Using setTimeout as a hack.

nordfjord commented 4 years ago

Hey @sourcevault ! Glad you found a solution!

I think you might be able to make a generic nodeback -> Stream function.

function fromNode(fn) {
  return (...args)=> {
    const s = stream()
    fn(...args, (err, data)=> s(data))
    return s
  }
}

Then you could use that as:

const readFile = fromNode(fs.readFile)

readFile('file1.txt')
  .map(x => x.toString())
  .map(console.log)
sourcevault commented 4 years ago

Hallo @nordfjord !! 😀

const readFile = fromNode(fs.readFile)

readFile('file1.txt') // <-- 1) This still runs immediately 
  .map(x => x.toString()) // <-- 2) This runs after [1]
  .map(console.log)

I don't think there is a way without using setTimeout to delay [1].

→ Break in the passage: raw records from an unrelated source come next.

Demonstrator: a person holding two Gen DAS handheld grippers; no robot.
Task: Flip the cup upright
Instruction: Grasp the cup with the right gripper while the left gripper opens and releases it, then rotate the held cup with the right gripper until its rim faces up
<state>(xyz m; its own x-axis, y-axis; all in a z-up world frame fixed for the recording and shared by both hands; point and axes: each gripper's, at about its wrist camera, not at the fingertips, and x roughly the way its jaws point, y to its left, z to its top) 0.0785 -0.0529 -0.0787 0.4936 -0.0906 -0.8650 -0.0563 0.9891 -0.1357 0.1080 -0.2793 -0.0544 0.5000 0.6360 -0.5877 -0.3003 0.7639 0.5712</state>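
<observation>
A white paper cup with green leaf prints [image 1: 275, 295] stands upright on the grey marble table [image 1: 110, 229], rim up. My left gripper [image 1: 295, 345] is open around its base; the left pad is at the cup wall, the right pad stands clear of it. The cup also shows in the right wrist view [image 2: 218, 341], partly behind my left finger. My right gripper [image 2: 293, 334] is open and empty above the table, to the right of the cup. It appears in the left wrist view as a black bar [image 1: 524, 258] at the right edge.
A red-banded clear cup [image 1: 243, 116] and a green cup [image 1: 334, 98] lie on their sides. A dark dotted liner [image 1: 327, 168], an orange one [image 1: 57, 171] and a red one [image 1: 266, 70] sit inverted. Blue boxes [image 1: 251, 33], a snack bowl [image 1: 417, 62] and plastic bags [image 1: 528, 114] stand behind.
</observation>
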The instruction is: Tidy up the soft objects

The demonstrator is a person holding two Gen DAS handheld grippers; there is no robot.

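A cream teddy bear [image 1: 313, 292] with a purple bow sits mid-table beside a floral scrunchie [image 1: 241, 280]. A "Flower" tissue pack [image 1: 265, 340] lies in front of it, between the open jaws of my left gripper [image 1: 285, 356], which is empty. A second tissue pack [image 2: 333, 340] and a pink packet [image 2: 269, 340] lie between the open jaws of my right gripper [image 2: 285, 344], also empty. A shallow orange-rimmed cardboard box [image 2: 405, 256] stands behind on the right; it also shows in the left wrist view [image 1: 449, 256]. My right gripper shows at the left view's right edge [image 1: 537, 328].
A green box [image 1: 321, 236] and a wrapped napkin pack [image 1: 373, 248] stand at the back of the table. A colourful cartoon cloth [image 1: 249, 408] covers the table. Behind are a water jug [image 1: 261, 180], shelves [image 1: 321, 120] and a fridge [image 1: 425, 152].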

@nordfjord are you familiar with mostjs ?

https://github.com/cujojs/most

It runs / delays all side effects till all the .maps etc are defined, its said to be lazy.

flyd is more 'active', but I am trying to find a way to make it lazy, I hope I am making some sense.

nordfjord commented 4 years ago

don't worry, I understand what you're trying to accomplish.

I'm curious about your use case though, what use case do you have that requires lazy streams?

sourcevault commented 4 years ago

It is more of a intellectual curiosity when you corner me like that @nordfjord ☺️.

I have no immediate usecase, most streams work fine on node events like fs.readFile.

But then things like fs.watch flyd is a better choice.

I was hoping if there was a way to make flyd work for all most.js usecases.

I have looked at some libuv internals and using setTimeout 0 with flyd should be fine.

libuv runs everything with setTimeout 0 in the next tick, making it lazy so to speak.